When Macdonald had gone I made up my mind that I wouldn\'t argue about education with him again. I\'ll bring out my pack of cards when he next visits me.

*         *         *

I have had a sharp attack of influenza, and have been in bed for a week. When my temperature fell I commenced to read a book on political philosophy, but I had to give it[Pg 206] up. I asked Margaret to borrow a few novels from Macdonald\'s school library, and I found content. I read The Forest Lovers, King Solomon\'s Mines, and one of Guy Boothby\'s Dr. Nikola stories, and was entranced.

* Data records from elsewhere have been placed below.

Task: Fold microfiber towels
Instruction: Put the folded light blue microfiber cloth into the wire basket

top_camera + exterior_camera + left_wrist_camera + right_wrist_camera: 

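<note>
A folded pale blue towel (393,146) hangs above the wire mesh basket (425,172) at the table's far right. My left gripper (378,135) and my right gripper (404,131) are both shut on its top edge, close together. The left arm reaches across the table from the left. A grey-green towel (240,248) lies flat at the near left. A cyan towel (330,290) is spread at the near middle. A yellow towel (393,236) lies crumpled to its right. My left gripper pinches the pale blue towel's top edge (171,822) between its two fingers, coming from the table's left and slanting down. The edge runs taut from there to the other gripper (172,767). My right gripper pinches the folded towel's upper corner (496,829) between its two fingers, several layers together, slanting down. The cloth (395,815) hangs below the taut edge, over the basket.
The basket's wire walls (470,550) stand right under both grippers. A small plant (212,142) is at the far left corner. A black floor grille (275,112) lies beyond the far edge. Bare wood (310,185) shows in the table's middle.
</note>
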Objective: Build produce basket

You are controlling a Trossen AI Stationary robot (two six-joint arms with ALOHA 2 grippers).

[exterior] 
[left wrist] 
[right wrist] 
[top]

When you are ill you become primitive; the emotional part of you is uppermost, and you weep over mawkish drivel that you would laugh at when you are well. Any snivelling parson could have persuaded me to believe that I was a sinner, had he come to my bed-side three days ago.

Luckily no snivelling parson came, but the girls came every night.

"Aw hope ye dinna dee," said Annie.

"Ye wud need an awfu\' lang coffin," said Janet as she measured me with her eye.

"You\'ve got a cheerful sort of bed-side manner, Jan," I said.

"Wud ye hae an oak coffin?" she asked.

"Couldn\'t afford it, Jan. You see I\'m saving up for my marriage."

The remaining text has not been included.